Root-induced changes in pH and dissolved organic matter binding capacity affect copper dynamic speciation in the rhizosphere

Due to only few experimental evidences, the importance of root-induced alteration of metal dynamic speciation in the rhizosphere in the determination of metal bioavailability to plants is still a matter for debate. The present study thus investigated how root-induced changes in pH and dissolved organic matters (DOM) altered copper (Cu) dynamic speciation in the rhizosphere of durum wheat (Triticum turgidum durum L.).
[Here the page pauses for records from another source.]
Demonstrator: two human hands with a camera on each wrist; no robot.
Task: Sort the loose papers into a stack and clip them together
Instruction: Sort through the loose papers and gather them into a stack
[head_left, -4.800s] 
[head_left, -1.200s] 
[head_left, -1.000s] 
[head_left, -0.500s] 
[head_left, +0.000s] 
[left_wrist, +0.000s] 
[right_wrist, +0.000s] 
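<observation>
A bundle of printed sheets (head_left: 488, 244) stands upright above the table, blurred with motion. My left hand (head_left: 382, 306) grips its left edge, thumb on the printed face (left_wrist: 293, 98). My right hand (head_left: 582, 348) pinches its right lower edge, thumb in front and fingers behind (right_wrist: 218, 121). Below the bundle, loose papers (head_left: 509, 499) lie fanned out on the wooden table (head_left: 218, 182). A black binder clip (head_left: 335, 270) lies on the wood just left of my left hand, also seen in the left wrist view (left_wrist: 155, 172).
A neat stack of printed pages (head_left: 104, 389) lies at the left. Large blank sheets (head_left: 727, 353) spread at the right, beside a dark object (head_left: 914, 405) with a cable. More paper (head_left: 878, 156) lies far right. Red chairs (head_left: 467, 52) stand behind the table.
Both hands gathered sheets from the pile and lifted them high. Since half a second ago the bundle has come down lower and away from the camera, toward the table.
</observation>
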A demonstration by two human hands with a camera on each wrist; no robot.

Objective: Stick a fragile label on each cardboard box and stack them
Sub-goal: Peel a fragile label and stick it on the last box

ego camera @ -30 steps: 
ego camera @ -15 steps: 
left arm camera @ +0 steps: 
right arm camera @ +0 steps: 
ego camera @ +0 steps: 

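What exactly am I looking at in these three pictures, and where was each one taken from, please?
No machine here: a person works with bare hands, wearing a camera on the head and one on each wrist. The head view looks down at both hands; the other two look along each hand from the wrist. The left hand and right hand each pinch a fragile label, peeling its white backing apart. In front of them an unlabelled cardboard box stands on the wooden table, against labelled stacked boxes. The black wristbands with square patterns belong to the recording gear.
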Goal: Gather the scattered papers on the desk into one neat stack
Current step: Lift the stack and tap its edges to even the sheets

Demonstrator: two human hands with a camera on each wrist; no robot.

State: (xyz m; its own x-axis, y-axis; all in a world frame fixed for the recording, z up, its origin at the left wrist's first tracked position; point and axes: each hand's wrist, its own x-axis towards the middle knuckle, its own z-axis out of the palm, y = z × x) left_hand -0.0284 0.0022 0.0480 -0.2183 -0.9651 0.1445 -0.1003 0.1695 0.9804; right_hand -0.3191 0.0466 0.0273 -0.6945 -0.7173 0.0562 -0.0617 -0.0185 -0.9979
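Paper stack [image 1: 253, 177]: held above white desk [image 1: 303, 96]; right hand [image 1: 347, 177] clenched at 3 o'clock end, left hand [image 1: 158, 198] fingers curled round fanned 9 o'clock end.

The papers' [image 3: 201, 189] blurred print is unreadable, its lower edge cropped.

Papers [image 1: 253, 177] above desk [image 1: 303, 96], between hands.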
Plants were exposed to a Cu-contaminated soil previously alkalised by liming to cover soil pH values ranging from 4.8 to 7.5. A range of analytical techniques was deployed on soil exposed (i.e. in the rhizosphere) or not (i.e. in the bulk soil) to plant roots, including the measurement and the modelling (using the Humic Ion-Binding Model VI) of Cu2+ activity, the measurement of labile Cu concentration and Cu lability by Differential Pulse Anodic Stripping Voltammetry (DPASV) and Diffusive Gradients in Thin films (DGT). Due to root-induced alkalisation, pH reached about 7.3 in the rhizosphere whatever the initial bulk soil pH. Compared to the most acidic bulk soil (pH ≈ 4.8), Cu2+ activity decreased by three orders of magnitude in the rhizosphere while DPASV-Cu concentration decreased by 6-fold. DOM became the key driver of Cu dynamic speciation in the rhizosphere, where roots induced up to an order of magnitude increase in DOM concentration compared to bulk soils. This resulted in an increase in labile-Cu (both DPASV and DGT) concentrations, in spite of a decrease in Cu2+ activity. Model VI calculations supported a decrease in DOM binding capacity towards Cu in the rhizosphere. DPASV measurements unequivocally demonstrated that the increase in Cu lability in the rhizosphere solution can be attributed to a greater lability of organically-bound Cu. Collectively, our data introduce a consistent picture of root-induced changes of Cu dynamic speciation in the rhizosphere that were notably related to substantial alterations of DOM binding capacity.